The next day, a Friday, two jurors had been selected when the judge asked the family to come into the courtroom to hear the verdict of another young man with charges similar to their son's. That defendant was found guilty and Judge Egitto sentenced him to 25 years to life to prison. The Gampero family was terrified. Gampero's attorney asked the judge for the weekend to consider their options with Charles Gampero, Jr.'s siblings, who were arriving from out of town. The judge said no. He gave them 15 minutes to think it over. Feeling defeated, Gampero agreed to take a plea of a seven- to 21-year prison term.

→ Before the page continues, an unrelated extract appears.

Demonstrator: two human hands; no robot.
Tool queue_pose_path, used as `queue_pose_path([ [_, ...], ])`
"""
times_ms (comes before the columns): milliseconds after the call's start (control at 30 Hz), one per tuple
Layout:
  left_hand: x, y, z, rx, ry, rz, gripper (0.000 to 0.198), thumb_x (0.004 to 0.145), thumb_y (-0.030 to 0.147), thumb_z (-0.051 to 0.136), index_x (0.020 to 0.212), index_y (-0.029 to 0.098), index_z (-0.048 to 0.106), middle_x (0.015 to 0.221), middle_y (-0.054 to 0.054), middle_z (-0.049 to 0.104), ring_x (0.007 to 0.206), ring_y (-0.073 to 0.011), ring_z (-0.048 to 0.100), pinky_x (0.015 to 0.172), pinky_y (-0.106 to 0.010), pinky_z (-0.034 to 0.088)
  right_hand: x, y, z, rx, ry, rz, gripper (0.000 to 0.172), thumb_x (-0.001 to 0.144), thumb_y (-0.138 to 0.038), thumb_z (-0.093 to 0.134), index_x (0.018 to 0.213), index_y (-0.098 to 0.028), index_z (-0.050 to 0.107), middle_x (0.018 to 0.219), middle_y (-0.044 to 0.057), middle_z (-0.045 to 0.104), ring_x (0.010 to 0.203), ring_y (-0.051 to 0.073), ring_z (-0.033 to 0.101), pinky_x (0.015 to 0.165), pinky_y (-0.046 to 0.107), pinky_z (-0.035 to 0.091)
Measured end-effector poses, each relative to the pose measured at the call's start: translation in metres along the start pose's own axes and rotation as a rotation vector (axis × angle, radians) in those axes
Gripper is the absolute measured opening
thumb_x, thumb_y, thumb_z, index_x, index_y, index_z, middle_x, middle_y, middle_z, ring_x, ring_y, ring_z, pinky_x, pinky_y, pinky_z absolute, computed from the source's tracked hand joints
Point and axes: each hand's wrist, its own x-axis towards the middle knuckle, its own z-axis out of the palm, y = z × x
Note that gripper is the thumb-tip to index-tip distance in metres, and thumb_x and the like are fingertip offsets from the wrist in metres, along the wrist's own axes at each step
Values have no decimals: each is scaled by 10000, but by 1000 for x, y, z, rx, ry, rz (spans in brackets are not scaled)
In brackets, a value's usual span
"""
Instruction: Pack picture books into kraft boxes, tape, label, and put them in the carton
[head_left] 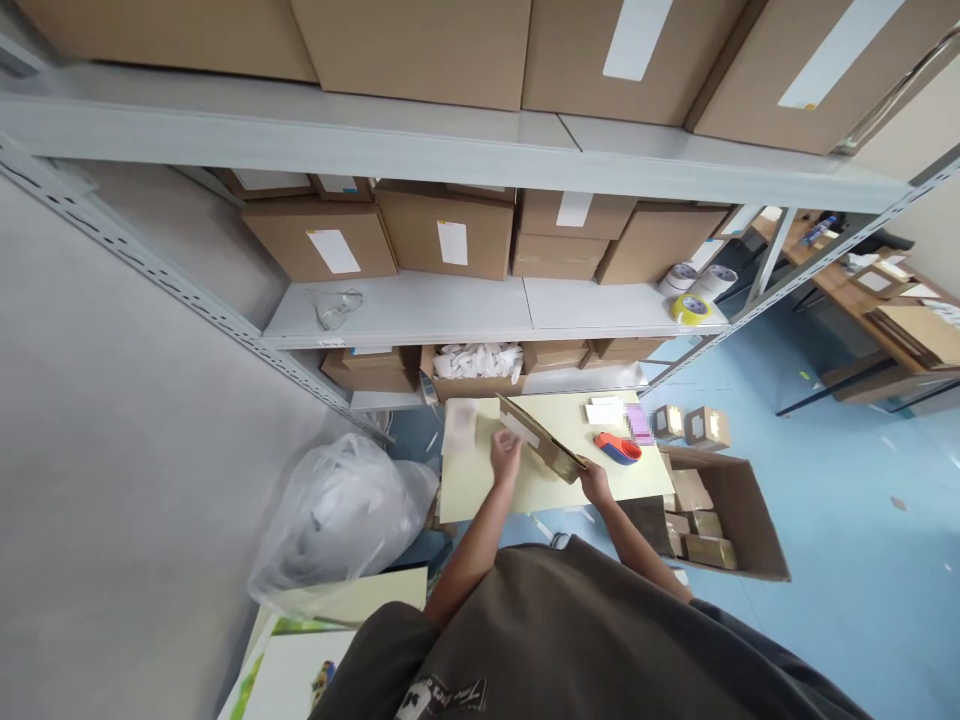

But after taking the plea, Gampero learned he then had to confess to every detail of the crime he had pled to. According to Gampero, when he tried to tell his version of what happened the night of the murder, Judge Egitto was not satisfied and demanded he tell him more. Gampero says that he ended up saying what the judge wanted to hear, "... it wasn't my story anymore," he told FRONTLINE. "[The judge] basically went down and said everything that happened. I just yes and no'ed."
In January 1996, Gampero began his prison sentence of seven to 21 years.
In the meantime, new evidence surfaced in the case. Three witnesses had come forward who said they saw other people beating the victim after Gampero had left. And Joseph Weingrad, the victim's father, who was a former investigator himself, began to have doubts about the police investigation and Gampero's sentence. He filed a wrongful death civil suit against the bowling alley and combed through all the facts and witness statements from the D.A.'s office.
Weingrad came to believe that the police investigation was sloppy, that the so-called witnesses were inconsistent, and that no one saw his son take the phone call. He felt that other people who previously had harrassed his son had to be involved and that Charles Gampero, Jr., who hit his son, was probably not the one who killed him.
Weingrad went to see the district attorney and, as he told FRONTLINE, "I just hit them straight on. I said, 'I believe that you did a terrific job in the courtroom. You bluffed that defense attorney.' I said, 'You didn't stand a Chinaman's chance of convicting Charles Gampero if they went to trial. As a matter of fact, if I had been the attorney I would have blew you out of the water. There's no way you could have convicted him.' I said, 'You know with your list of so-called witnesses, and the judge telling Gampero's lawyer, "You got 15 minutes to make a decision or else you're going to trial and if we go to trial and you're found guilty, you're going to get 25 to life and I won't entertain any pleas once the trial commences, the trial will go through to its conclusion and he'll get 25 to life if he's guilty" -- scared the hell out of everybody on that side and they caved in.'"
He left the district attorney's office unsatisfied. The D.A., he said, didn't say anything and didn't seem vaguely interested in taking another look at the case to examine what actually happened.
In October, 2002, after seven years in prison, Charles Gampero, Jr. appeared for the first time before the parole board. His parole was denied. The board stated that due to his status as a violent offender, discretionary release would be contrary to the best interests of the community.
Joseph Weingrad was sent a copy of the parole hearing minutes. He read through them and for the first time learned of the statements of the three new witnesses who had come forward saying they saw others beating his son. He brought a copy of the minutes to the D.A., Paul Gliatta, and told him that he would like him to reopen an investigation of his son's death. Gliatta responded that he would stick with his original witness statements.
The Gampero family hired attorney Bruce Barket, who filed a motion for a new trial in December 2003 based on three issues: the ineffective assistance of defense counsel for Gampero, Gampero's involuntary plea, and the new evidence. The motion is pending.
Gampero will be up for a parole board hearing again in October 2004. By that time, he will have served almost nine years in prison. If both the motion for a new trial and the parole are denied, he may not be out for another six years.